What Should You Do When It’s Flight Attendants Not Wearing Masks?

This week a photo of a United Airlines flight attendant not wearing a mask went fairly viral, because airlines have been kicking two year old children off of planes for lack of masks. Surely the ones tasked with ensuring compliance should do so themselves (“Caesar’s wife must be beyond reproach”)?

Masks for thee but not me. UA2425 (MCO to IAH) was packed. All were required to wear masks except for the stewards.. from r/houston

Earlier this month Allegiant Air removed a passenger who objected to a flight attendant not wearing a mask. Several commenters on social media have noted an unusually high number of Allegiant flight attendants going maskless.

We’re in a global pandemic. Airlines require masks for passengers and crew. While I’ve been skeptical about the effectiveness of what some people pass for masks (and it’s shocking this far into the pandemic that high quality masks aren’t widely available to everyone), there’s reason to believe that even 50% effective masks can reduce viral load exposure 10-fold.

It’s reasonable for a passenger to expect that their fellow passengers and cabin crew will be wearing masks. But what should a passenger do if a flight attendant isn’t wearing a mask? It’s reasonable to be both concerned for health, but also reticent to challenge flight crew out of fear of being removed from the aircraft or having law enforcement called.

United and American both offered feedback on what’s a customer to do when faced with a flight attendant who won’t wear a mask?

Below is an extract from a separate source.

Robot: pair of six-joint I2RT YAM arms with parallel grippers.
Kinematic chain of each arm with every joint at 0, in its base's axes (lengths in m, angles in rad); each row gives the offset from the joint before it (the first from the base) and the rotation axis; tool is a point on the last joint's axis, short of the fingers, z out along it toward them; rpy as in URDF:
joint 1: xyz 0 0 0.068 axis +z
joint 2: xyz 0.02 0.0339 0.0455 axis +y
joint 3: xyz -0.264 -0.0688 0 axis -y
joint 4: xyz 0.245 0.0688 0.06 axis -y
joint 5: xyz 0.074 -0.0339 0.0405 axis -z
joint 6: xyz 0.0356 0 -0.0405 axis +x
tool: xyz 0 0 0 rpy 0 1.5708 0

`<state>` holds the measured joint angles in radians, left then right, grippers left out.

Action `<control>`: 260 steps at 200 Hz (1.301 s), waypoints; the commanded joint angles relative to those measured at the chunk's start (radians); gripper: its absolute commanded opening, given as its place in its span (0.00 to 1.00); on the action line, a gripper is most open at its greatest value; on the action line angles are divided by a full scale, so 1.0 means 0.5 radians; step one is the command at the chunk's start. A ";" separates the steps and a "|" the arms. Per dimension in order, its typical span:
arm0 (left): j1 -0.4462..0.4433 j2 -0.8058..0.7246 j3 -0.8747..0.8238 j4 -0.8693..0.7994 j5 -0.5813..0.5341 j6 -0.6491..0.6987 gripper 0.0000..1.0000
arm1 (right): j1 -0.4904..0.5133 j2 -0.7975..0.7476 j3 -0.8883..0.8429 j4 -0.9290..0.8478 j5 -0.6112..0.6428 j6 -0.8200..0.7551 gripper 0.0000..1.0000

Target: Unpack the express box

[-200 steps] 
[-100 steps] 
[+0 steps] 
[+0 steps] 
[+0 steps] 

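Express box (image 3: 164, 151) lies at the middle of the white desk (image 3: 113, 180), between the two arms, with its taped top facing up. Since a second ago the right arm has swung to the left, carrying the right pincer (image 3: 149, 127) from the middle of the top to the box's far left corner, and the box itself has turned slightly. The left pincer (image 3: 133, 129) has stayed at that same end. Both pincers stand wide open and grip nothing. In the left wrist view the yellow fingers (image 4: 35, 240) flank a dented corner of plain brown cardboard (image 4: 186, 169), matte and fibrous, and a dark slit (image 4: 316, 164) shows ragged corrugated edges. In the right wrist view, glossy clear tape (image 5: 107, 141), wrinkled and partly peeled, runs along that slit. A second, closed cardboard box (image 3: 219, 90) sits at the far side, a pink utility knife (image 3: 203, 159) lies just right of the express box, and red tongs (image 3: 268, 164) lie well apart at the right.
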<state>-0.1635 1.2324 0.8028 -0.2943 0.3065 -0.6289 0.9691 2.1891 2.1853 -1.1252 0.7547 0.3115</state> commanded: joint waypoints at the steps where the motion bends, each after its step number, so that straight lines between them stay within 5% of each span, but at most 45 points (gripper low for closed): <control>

  • United Airlines shared an internal communication saying that flight attendants who do not wear a mask “are subject to discipline up to and including termination.” When pressed for a customer solution, a spokesperson suggested “customers can work with another employee or write to us after their trip.” Writing after the trip does nothing to protect passengers, of course. Speaking to another employee may (or may not) be more likely to avoid confrontation.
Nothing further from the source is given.